As we have our own Exchange 2003 server, I've looked and am not sure what needs to be changed to allow this?

I have confirmed that in the Exchange System Manager, under Global Settings, Internet Message Formats, Default, Advanced, all boxes are checked except for Allow automatic forward. The checked boxes are Allow out of office responses, Allow automatic replies, Allow delivery reports, Allow non-delivery reports, Preserve sender's display nameo n message.

Thanks
0
Comment
Question by:carlosab
21 Comments
 
LVL 6

Expert Comment

by:PartnerTek
ID: 33471802
Allow Delivery Reports and Allow Non-Delivery Reports need to be check in order to be compliant.
0
 
LVL 24

Expert Comment

by:B H
ID: 33471850
you can test this by sending an email into your server from any unrelated external email account and requesting a delivery confirmation.  then, send an email from the same external account to some invaliduser@yourdomain.com.

if you get a delivery report, and a non-delivery report, you fit their requirements
0
 
LVL 34

Expert Comment

by:Shreedhar Ette
ID: 33471888
0
 

Author Comment

by:carlosab
ID: 33496384
PartnerTek - they were checked.

Bryon - The organization has a website from which I can send a test email address. I've tested it and do not meet the requirements.

Shreedhar - I did see the answered question before posting and actually included a link to it in the "related solutions" section of my post. However, since I am not using a 3rd party spam/virus filter, the solution there doesn't help.
0
 
LVL 24

Expert Comment

by:B H
ID: 33497067
lets rule out the organization from which you sent the test...

just as you can choose not to send NDRs, they can choose not to receive them.

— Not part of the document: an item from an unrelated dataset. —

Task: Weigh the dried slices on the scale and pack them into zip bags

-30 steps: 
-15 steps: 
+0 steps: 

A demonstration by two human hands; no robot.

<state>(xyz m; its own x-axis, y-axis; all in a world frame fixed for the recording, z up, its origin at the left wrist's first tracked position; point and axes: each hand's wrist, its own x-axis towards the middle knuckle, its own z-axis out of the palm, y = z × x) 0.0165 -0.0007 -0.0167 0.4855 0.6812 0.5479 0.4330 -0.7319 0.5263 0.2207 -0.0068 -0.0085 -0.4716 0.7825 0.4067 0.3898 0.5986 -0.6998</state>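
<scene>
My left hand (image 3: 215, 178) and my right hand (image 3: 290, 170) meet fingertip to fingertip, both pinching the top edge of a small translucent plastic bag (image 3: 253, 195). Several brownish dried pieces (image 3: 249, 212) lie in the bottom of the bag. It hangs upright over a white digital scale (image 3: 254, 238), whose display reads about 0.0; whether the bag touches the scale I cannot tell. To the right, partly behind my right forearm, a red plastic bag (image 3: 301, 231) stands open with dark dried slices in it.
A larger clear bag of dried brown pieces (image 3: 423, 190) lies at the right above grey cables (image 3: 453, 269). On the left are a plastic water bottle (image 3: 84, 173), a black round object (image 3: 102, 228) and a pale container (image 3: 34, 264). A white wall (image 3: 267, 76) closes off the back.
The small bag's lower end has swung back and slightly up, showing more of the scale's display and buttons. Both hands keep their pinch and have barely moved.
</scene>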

if you can test from a sending server that for sure will accept NDRs we can be more sure - try sending as suggested from yahoo/hotmail something unrelated

0
 

Author Comment

by:carlosab
ID: 33497978
Good point. I just tested from a Yahoo account and did not receive a NDR.

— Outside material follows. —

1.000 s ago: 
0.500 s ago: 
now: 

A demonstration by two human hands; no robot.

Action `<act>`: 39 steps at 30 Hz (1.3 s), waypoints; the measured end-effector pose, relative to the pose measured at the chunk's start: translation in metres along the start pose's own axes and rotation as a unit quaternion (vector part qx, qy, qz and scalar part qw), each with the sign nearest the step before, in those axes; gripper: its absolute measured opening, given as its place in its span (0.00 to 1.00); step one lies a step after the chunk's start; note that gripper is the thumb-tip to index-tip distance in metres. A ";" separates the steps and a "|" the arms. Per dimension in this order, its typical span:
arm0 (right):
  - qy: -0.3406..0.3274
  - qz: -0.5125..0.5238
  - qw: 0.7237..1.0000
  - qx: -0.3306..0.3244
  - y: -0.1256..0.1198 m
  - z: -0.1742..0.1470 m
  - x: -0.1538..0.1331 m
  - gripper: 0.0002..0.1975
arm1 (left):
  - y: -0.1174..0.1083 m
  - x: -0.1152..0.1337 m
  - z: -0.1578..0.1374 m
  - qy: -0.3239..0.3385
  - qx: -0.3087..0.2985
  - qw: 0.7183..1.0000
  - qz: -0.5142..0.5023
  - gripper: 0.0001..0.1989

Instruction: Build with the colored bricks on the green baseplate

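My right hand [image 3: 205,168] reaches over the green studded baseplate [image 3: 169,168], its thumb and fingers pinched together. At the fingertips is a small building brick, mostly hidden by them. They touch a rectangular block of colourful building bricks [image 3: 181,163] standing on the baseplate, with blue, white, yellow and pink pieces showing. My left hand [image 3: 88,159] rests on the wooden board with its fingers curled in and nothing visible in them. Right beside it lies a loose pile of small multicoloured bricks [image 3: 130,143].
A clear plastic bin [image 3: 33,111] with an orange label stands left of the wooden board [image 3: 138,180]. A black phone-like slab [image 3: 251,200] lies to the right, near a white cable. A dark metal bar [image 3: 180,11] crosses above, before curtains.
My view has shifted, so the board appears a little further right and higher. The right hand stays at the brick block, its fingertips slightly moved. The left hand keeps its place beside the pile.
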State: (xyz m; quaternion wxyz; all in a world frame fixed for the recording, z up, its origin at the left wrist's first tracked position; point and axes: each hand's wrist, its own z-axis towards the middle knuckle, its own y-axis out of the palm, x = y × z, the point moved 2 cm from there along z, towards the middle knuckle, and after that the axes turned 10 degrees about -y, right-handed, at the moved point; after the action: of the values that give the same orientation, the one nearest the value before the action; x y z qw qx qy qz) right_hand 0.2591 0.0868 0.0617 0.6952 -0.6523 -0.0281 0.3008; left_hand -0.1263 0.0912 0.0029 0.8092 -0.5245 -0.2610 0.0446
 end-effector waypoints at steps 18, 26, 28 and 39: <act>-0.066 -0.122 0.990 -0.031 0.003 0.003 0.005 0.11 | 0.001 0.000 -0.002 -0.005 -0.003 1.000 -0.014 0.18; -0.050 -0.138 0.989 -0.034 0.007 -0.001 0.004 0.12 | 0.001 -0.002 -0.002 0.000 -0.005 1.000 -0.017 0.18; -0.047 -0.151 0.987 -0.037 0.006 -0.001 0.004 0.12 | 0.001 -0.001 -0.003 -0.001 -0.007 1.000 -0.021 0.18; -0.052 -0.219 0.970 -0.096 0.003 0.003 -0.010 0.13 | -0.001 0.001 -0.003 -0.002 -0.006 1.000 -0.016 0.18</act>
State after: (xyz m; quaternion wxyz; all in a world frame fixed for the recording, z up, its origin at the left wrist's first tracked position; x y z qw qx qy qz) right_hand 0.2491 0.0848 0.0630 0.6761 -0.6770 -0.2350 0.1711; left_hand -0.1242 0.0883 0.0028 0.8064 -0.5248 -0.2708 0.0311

I sent two separate emails to two separate addresses. The 1st address was valid and the email was obviously received without issue. The second address was invalid. The email was not received, and, my Yahoo account did not receive a NDR.
0
 

Author Comment

by:carlosab
ID: 33497986
Something else - I don't think this should matter, but, if I knew that for sure I wouldn't be asking for help at all, would I. :)

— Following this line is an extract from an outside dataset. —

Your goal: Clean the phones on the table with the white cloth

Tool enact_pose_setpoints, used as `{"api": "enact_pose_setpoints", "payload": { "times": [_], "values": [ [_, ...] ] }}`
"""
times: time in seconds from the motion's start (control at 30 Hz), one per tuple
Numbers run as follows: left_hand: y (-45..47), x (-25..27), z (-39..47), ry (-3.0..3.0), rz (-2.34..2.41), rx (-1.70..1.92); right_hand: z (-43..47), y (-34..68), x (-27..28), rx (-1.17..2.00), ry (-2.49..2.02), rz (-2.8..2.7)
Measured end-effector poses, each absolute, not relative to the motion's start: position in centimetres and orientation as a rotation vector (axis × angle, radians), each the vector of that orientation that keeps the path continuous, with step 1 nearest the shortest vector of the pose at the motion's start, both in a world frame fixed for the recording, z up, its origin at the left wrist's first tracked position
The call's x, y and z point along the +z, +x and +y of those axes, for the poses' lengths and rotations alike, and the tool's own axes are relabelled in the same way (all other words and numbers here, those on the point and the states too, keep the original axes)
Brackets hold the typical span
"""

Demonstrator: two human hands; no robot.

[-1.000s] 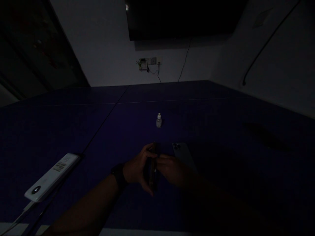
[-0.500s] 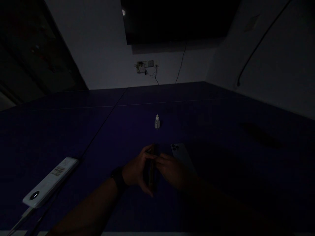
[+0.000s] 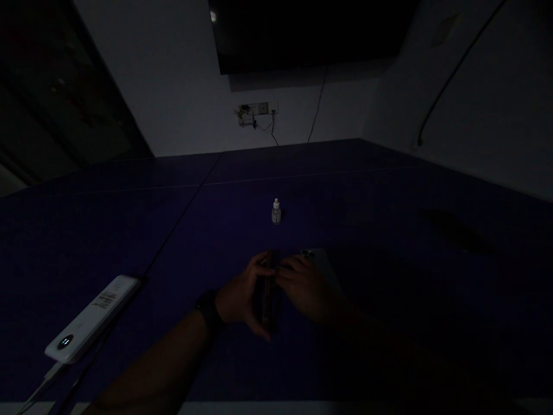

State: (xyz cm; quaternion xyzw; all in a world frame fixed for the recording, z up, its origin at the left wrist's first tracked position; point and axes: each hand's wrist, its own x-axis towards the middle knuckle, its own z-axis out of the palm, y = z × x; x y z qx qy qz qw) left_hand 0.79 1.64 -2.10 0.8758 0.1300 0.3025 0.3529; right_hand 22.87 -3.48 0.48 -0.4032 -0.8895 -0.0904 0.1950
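Observation:
In the dim light my left hand [image 3: 242, 297], with a dark watch on its wrist, grips a thin dark slab [image 3: 266, 300] stood on edge. The thumb is at its near end and the fingers are at its far end. My right hand [image 3: 305, 288] is at the slab's right side, its fingers bent and close together near the left fingertips. Whether these right fingers hold anything small is too dark to make out. Partly behind the right hand lies a pale phone [image 3: 326, 268], camera side up. Beyond the hands a small clear bottle with a white cap [image 3: 276, 213] stands upright.
A white power bank [image 3: 93, 320] with a lit display and a plugged-in cable lies at the left on the dark blue table [image 3: 207, 230]. Farther right is a dark flat shape [image 3: 458, 230]. Wall sockets [image 3: 257, 109] and a large screen [image 3: 315, 34] are at the back.
My right hand has shifted slightly up and away, its fingers a little less tucked against the slab. The left hand keeps its grip. The view has tilted a little.

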Motion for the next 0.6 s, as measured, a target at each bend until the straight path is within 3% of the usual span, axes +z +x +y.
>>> {"api": "enact_pose_setpoints", "payload": {
  "times": [0.2,0.47,0.6],
  "values": [
    [0.92,-2.25,1.74,2.264,0.333,0.798,-3.68,23.33,-0.12,-0.134,-0.854,-2.610],
    [0.82,-1.95,1.65,2.255,0.336,0.781,-3.05,23.35,-0.19,-0.154,-1.019,-2.608],
    [0.86,-2.17,1.76,2.270,0.317,0.788,-3.18,23.29,-0.30,-0.151,-0.813,-2.675]
  ]
}}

I use an application called Mailbasket MD to forward all misdirected emails that are sent to the domain to a catchall email account. To test for NDRs, I disabled the application.
0
 
LVL 24

Expert Comment

by:B H
ID: 33499631
and are you sure in yahoo you requested a delivery receipt for the legit email?

the Mailbasket application would for sure get in the way of your NDR's.  the NDR is generated by the receiving MTA - if it's not accepted for delivery, an NDR is generated.  if the mailbasket accepts the email, no NDR would be made

now - since no NDR was made after disabling mailbasket, and no delivery confirmation was sent back either, we need to start looking at what might be proxying your inbound mail.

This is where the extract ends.